- TASK PROMPT: Take the listing below and output it again exactly.

↓

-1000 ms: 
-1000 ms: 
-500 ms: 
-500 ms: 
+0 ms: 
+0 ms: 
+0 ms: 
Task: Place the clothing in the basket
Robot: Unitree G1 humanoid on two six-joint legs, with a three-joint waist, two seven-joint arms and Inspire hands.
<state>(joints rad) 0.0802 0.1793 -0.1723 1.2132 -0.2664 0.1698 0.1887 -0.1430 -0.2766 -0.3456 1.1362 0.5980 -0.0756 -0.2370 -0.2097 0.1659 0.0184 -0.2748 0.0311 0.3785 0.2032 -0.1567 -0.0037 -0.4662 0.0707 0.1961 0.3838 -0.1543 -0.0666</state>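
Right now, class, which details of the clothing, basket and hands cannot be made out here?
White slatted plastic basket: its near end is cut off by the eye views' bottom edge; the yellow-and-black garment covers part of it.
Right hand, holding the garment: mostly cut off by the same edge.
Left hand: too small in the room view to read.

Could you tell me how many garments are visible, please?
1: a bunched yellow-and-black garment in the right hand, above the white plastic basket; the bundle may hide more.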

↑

- RESULT FOR THIS TASK:
-1000 ms: 
-1000 ms: 
-500 ms: 
-500 ms: 
+0 ms: 
+0 ms: 
+0 ms: 
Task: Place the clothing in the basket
Robot: Unitree G1 humanoid on two six-joint legs, with a three-joint waist, two seven-joint arms and Inspire hands.
<state>(joints rad) 0.0802 0.1793 -0.1723 1.2132 -0.2664 0.1698 0.1887 -0.1430 -0.2766 -0.3456 1.1362 0.5980 -0.0756 -0.2370 -0.2097 0.1659 0.0184 -0.2748 0.0311 0.3785 0.2032 -0.1567 -0.0037 -0.4662 0.0707 0.1961 0.3838 -0.1543 -0.0666</state>
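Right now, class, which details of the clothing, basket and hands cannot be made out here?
White slatted plastic basket: its near end is cut off by the eye views' bottom edge; the yellow-and-black garment covers part of it.
Right hand, holding the garment: mostly cut off by the same edge.
Left hand: too small in the room view to read.

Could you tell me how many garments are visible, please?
1: a bunched yellow-and-black garment in the right hand, above the white plastic basket; the bundle may hide more.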

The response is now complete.